Cela dit, le concept peut sembler attrayant mais doit être soigneusement encadré. On ne peut se limiter à prendre ses dossiers et son ordinateur et dire que l'on reviendra dans quinze jours, dossier bouclé. «Le télétravail au départ de l'étranger n'est pas un acquis ni un droit», souligne Frédéric Hespel. «En premier lieu, il est indispensable d'en parler à son employeur. Et s'il accepte ce projet, il faudra en préciser toutes les conditions: la période concernée, les plages horaires de disponibilité, le ou les lieux où l'on séjournera à l'étranger, le travail à effectuer…» Ces précisions peuvent être apportées dans un échange de courriels. Mais pour éviter tout malentendu, Frédéric Hespel recommande de rédiger une annexe au contrat de travail en bonne et due forme.

En tout état de cause, le télétravail dans un lieu de villégiature ressemble beaucoup au télétravail à domicile. «Dans les deux cas, le salarié bénéficie d'une plus grande liberté dans l'organisation de son travail. Il suffit de prévoir les plages horaires pendant lesquelles il devra être disponible. Dans l'intervalle, qu'il s'occupe de son jardin ou qu'il plonge dans une piscine ne fait pas de différence majeure. Tant qu’il effectue les tâches qui lui sont demandées.»

Qu'en est-il de la sécurité sociale?

Plusieurs formalités sont cependant indispensables. Ainsi, le fait pour un salarié belge de travailler temporairement à l'étranger s'apparente à un détachement au sens de la législation européenne. Le travailleur reste donc soumis en principe à la sécurité sociale belge. Cela dit, il faut demander à l'ONSS une attestation A1 pour être parfaitement en règle et prouver que la sécurité sociale belge reste d'application.

Dimona?

Comme en Belgique, il faut souvent déclarer au préalable la mise au travail d'un salarié. Les règles varient cependant entre les pays. En France et en Italie par exemple, il n'est pas nécessaire de déclarer l'occupation quand elle s'effectue dans une résidence privée.

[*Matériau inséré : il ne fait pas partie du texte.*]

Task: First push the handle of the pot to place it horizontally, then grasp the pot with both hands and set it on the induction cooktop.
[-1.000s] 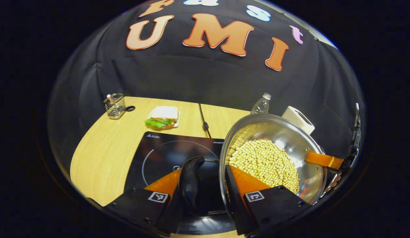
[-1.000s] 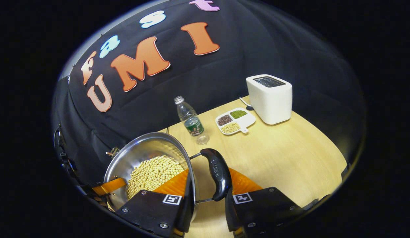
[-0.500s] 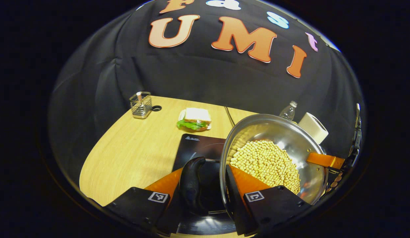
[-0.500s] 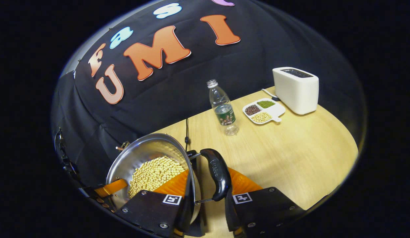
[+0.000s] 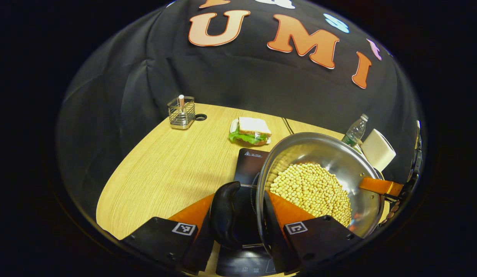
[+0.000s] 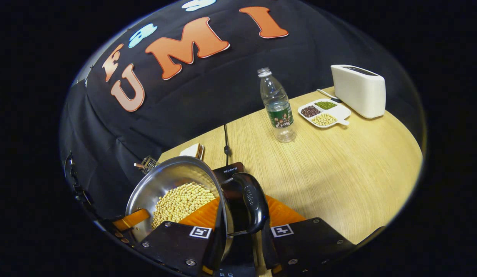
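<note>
Pot (image 5: 338, 161) of beans over cooktop (image 5: 250, 165), each hand-held gripper (image 5: 244, 231) (image 6: 238, 234) seemingly clamped on rim and handle.

The pot (image 5: 319, 169) is up over the near part of the table (image 5: 165, 173), with beans (image 5: 309, 190) in it. The cooktop (image 5: 250, 171) lies flat under it. Far behind the cooktop sits a sandwich (image 5: 252, 130). Far to the left stands a wire basket (image 5: 181, 112). To the right stand a bottle (image 6: 277, 105), then a tray (image 6: 325, 113), then a toaster (image 6: 358, 90) farthest right.
</note>
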The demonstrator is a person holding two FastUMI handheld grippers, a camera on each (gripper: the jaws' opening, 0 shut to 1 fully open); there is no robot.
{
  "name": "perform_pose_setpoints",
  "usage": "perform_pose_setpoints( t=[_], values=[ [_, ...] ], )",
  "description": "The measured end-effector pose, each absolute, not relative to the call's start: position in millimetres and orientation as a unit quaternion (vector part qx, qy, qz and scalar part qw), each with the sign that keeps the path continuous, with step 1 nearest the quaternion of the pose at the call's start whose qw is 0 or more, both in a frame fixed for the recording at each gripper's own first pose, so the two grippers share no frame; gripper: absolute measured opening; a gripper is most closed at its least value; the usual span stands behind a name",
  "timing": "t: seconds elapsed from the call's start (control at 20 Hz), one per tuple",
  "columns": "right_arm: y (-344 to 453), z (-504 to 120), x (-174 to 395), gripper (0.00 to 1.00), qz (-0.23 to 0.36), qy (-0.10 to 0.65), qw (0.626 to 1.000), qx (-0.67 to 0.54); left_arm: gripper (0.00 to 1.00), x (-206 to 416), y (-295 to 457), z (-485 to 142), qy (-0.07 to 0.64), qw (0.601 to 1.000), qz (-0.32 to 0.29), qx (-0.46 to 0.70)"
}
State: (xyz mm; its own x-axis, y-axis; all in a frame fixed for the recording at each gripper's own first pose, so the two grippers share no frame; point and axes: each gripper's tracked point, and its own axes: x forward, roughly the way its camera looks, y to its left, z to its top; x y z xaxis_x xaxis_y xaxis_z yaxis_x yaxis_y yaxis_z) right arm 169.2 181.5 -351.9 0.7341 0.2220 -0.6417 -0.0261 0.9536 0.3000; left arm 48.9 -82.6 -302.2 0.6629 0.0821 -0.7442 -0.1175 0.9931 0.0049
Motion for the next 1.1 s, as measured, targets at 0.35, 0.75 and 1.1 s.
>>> perform_pose_setpoints(
  t=[0.35,0.75,1.1],
  values=[
    [186.0,-371.9,172.3,0.42,0.065,0.378,0.913,0.139,0.7,52.6,-85.3,-302.3,0.412,0.909,0.053,-0.017],
    [184.0,-360.4,176.2,0.46,0.073,0.35,0.926,0.125,0.75,58.7,-78.5,-274.0,0.387,0.921,0.05,0.013],
    [122.1,-281.7,165.1,0.97,0.059,0.25,0.966,0.031,0.99,48.9,-85.9,-153.0,0.256,0.962,0.081,0.044]
  ],
)
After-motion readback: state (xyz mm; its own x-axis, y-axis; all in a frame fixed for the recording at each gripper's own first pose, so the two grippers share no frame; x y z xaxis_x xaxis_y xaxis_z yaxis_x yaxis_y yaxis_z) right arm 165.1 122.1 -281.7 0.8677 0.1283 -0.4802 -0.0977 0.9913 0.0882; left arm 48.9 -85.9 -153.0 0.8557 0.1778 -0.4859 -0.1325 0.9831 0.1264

Ailleurs, les obligations ne seront pas nécessairement identiques. Il est donc préférable de se renseigner. Bien sûr, le contrôle de ces dispositions reste très théorique.

Et les accidents du travail?

Reste l'assurance contre les accidents du travail. «En cas de télétravail à l’étranger, l’employeur doit vérifier si son assurance couvre également les accidents en dehors du pays et, le cas échéant, étendre la garantie. Il faut donc s'entendre avec son assureur. Si on se montre négligent, la compagnie acceptera difficilement qu’une glissade au bord de la piscine est bien un accident du travail.»

En vérité, tant que l'on reste dans le cadre d'un prolongement des vacances, pendant deux mois par exemple, il n'y a pas de problème particulier qu'une ou deux formalités ne puissent résoudre. En revanche, si l'installation est de plus longue durée, les choses peuvent se corser. Ainsi, au bout de 183 jours de résidence à l'étranger, il sera obligatoire d'y déclarer ses revenus.